:: About this exercise ::
Show the lines below that contain the string "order".

:: Data provided ::
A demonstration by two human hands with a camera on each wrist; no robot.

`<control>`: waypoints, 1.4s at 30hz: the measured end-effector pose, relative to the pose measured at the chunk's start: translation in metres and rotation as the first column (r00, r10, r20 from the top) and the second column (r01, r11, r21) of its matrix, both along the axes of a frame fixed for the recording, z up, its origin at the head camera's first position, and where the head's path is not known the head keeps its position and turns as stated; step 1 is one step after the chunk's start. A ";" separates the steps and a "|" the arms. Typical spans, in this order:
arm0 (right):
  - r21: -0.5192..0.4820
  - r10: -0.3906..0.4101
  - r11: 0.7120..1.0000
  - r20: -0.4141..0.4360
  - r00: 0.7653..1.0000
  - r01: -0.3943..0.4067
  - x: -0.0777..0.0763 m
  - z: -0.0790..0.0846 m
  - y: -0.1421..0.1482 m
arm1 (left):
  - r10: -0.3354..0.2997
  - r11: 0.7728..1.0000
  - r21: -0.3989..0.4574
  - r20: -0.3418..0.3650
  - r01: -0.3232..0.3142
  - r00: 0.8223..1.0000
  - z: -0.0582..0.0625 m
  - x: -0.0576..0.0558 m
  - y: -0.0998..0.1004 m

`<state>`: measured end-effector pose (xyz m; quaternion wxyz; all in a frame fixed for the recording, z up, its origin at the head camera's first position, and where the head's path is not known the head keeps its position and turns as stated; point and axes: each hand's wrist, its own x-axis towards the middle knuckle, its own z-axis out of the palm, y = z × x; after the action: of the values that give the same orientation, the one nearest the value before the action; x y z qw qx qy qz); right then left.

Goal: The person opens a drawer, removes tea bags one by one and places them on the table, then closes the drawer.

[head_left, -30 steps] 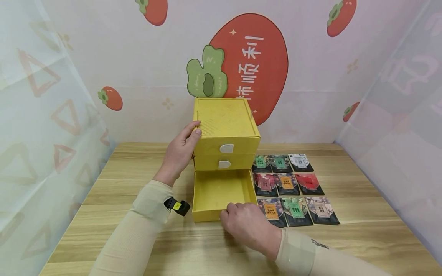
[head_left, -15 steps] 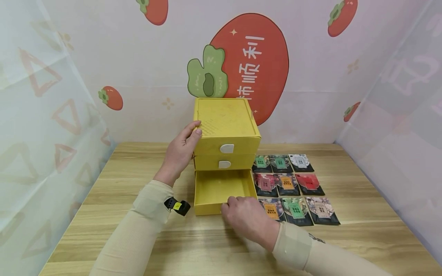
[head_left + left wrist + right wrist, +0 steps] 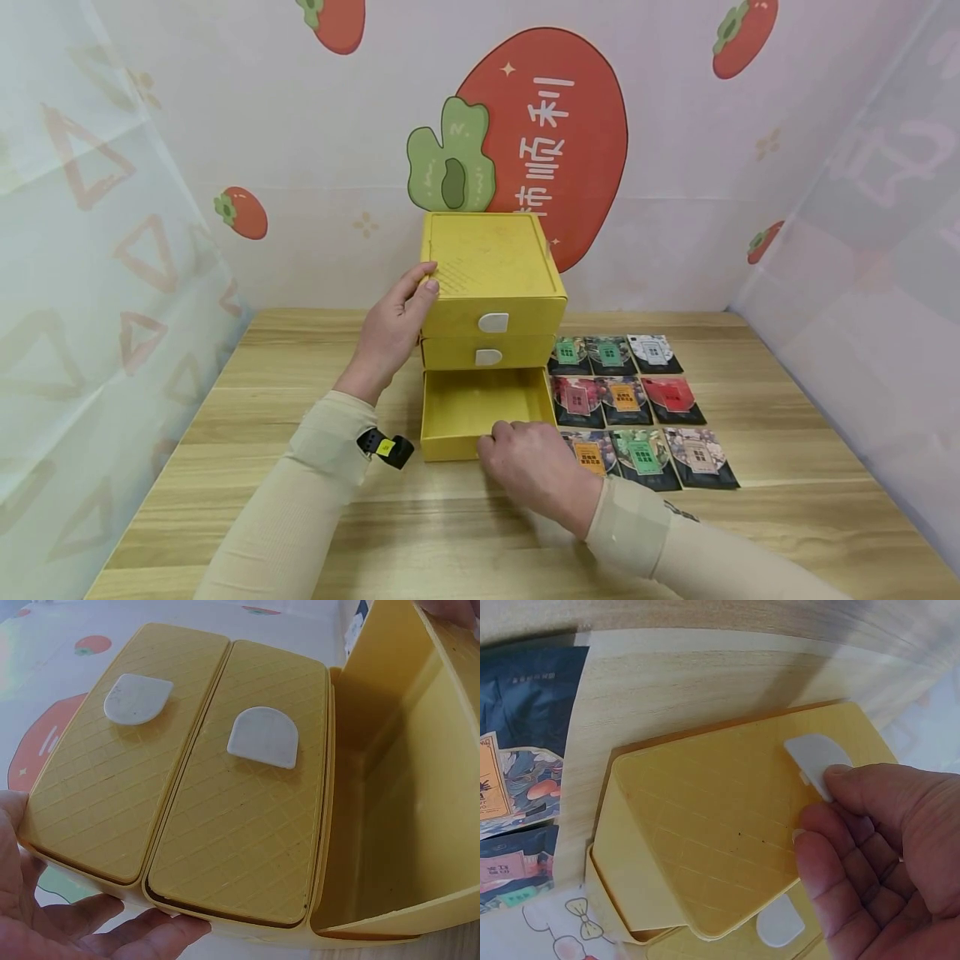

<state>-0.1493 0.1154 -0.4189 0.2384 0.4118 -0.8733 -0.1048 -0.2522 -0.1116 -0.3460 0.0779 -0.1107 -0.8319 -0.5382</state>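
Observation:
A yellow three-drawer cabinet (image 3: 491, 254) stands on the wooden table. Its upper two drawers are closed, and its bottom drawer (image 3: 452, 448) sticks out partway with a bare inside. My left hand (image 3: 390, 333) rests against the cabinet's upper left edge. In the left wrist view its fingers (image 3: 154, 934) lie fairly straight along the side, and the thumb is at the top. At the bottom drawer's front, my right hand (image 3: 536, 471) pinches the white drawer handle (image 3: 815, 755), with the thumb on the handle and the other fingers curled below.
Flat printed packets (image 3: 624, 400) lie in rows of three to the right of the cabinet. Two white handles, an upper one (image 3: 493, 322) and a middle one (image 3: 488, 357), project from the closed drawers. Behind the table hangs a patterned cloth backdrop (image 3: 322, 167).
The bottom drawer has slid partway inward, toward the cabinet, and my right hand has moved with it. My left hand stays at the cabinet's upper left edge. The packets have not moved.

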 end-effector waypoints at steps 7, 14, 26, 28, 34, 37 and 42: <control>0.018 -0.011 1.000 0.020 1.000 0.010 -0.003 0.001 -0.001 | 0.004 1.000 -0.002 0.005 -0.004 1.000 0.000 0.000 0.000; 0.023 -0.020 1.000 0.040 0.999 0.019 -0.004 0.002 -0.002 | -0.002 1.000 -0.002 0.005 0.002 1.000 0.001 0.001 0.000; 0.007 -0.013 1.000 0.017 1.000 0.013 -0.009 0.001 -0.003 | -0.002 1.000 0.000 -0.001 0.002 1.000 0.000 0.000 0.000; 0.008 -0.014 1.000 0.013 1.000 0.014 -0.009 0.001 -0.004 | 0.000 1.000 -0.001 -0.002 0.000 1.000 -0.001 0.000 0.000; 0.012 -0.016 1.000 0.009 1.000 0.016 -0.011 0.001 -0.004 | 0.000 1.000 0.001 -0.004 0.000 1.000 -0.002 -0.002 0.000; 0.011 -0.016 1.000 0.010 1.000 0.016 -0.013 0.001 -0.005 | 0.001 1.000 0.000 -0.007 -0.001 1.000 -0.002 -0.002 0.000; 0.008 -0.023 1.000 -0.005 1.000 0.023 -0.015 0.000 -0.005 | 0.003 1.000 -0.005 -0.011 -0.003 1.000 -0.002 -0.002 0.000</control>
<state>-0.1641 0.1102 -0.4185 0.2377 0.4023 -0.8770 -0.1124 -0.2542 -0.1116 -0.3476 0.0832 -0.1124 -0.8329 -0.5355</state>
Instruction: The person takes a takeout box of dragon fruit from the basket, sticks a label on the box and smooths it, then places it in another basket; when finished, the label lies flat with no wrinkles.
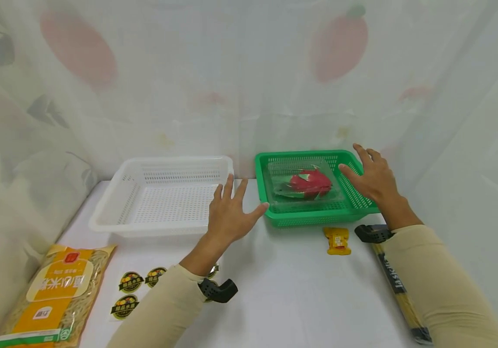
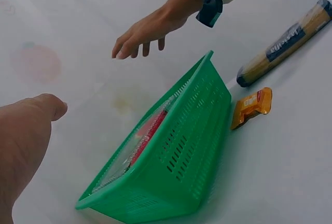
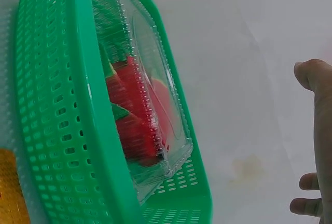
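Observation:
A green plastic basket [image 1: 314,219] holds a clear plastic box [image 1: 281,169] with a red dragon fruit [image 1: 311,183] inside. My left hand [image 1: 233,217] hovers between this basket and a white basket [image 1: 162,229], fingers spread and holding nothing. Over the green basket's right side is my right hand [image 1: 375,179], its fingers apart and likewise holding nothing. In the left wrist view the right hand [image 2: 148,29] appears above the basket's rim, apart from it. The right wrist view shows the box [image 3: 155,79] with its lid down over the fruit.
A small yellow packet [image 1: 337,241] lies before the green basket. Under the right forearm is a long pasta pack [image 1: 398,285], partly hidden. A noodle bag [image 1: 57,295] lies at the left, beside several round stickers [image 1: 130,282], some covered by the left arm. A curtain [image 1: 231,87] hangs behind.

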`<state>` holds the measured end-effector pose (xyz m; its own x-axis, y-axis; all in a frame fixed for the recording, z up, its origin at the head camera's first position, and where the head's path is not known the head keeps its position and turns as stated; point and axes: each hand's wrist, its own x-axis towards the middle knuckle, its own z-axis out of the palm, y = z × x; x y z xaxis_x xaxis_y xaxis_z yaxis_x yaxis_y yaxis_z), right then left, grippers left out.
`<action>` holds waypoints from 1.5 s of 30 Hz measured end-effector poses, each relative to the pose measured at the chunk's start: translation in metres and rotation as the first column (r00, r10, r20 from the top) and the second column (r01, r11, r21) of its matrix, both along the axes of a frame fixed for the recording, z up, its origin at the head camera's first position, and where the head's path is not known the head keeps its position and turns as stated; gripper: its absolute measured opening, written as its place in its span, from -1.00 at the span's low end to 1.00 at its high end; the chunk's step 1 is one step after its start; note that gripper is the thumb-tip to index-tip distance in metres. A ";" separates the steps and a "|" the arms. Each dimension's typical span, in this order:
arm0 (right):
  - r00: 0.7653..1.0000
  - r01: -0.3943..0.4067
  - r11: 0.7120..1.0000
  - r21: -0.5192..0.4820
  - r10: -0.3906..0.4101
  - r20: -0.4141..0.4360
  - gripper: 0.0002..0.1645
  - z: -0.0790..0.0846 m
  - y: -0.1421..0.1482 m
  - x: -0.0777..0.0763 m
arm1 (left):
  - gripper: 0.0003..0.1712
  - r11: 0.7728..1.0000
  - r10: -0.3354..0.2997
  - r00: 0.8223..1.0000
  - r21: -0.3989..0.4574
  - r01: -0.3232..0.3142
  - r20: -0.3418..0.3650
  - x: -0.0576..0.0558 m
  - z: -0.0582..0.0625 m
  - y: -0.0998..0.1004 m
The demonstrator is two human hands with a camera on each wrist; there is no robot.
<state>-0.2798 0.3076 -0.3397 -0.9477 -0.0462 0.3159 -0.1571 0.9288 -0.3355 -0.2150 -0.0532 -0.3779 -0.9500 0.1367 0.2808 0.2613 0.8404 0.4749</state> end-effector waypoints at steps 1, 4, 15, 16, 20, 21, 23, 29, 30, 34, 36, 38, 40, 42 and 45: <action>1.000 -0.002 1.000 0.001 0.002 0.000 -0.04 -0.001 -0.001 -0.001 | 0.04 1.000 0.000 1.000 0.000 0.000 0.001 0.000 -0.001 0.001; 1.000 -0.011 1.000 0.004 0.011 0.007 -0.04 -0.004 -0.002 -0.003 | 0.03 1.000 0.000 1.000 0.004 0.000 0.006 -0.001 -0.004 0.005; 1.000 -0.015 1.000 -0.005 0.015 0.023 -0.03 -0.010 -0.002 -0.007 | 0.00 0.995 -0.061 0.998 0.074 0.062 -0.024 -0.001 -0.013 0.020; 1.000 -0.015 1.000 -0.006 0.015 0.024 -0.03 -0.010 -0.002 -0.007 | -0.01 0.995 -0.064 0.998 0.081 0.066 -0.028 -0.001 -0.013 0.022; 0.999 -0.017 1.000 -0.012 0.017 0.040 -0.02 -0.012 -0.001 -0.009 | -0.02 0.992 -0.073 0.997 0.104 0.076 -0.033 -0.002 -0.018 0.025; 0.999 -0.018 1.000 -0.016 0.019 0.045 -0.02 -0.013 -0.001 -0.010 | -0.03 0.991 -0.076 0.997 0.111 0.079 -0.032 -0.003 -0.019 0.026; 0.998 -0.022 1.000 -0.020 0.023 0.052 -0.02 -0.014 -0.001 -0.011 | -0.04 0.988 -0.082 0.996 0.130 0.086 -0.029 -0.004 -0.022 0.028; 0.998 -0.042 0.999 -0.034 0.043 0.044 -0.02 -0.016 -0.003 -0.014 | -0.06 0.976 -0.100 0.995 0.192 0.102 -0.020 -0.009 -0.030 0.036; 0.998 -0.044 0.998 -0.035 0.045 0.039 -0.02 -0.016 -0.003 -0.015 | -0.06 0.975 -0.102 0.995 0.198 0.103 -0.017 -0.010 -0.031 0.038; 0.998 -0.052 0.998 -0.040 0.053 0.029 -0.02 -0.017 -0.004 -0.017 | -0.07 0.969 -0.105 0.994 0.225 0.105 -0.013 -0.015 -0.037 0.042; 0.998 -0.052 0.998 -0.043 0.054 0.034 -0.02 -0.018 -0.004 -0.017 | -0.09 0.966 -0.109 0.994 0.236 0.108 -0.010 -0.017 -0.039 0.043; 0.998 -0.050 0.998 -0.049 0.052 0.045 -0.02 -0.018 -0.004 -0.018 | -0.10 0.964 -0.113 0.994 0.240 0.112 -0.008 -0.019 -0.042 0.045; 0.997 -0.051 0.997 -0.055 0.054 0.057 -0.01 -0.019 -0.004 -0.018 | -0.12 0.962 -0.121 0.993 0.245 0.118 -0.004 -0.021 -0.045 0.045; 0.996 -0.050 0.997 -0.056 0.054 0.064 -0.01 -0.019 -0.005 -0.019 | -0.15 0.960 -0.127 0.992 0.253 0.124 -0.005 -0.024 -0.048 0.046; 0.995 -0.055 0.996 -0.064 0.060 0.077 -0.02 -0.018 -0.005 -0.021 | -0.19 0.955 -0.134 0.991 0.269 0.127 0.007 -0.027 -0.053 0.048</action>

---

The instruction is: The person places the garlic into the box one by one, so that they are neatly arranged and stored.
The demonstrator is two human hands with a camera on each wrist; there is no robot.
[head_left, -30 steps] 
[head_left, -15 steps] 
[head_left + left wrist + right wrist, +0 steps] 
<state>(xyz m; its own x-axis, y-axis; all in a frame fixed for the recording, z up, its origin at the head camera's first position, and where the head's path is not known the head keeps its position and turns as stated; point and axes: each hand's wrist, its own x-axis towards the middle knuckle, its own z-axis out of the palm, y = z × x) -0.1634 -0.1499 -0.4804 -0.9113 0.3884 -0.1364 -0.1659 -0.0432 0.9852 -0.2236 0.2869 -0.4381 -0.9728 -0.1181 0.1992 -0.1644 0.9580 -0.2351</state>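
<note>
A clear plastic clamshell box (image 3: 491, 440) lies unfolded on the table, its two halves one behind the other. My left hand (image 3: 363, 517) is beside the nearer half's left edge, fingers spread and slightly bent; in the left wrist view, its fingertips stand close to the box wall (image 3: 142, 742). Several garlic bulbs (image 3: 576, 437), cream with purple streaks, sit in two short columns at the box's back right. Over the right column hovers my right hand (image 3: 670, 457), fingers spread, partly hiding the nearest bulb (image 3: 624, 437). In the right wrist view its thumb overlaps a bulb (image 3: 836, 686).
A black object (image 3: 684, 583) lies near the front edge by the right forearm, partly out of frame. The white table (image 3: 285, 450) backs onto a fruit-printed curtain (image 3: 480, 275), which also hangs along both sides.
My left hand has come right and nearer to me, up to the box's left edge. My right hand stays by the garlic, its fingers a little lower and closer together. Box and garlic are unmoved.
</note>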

:: Task result ::
`<control>`: waypoints, 1.4s at 30hz: the measured end-effector pose, relative to the pose measured at the chunk's start: translation in metres and rotation as the first column (r00, r10, r20 from the top) and the second column (r01, r11, r21) of its matrix, both along the axes of a frame fixed for the recording, z up, its origin at the head camera's first position, and where the head's path is not known the head keeps its position and turns as stated; step 1 is one step after the chunk's start. A ";" separates the steps and a "|" the arms. Typical spans, in this order:
`<action>` holds waypoints from 1.5 s of 30 Hz measured end-effector poses, each relative to the pose measured at the chunk's start: translation in metres and rotation as the first column (r00, r10, r20 from the top) and the second column (r01, r11, r21) of its matrix, both along the axes of a frame fixed for the recording, z up, its origin at the head camera's first position, and where the head's path is not known the head keeps its position and turns as stated; gripper: its absolute measured opening, written as its place in its span, from -1.00 at the span's low end to 1.00 at its high end; the chunk's step 1 is one step after its start; note that gripper is the thumb-tip to index-tip distance in metres. A ";" separates the steps and a "|" the arms. Each dimension's typical span, in this order:

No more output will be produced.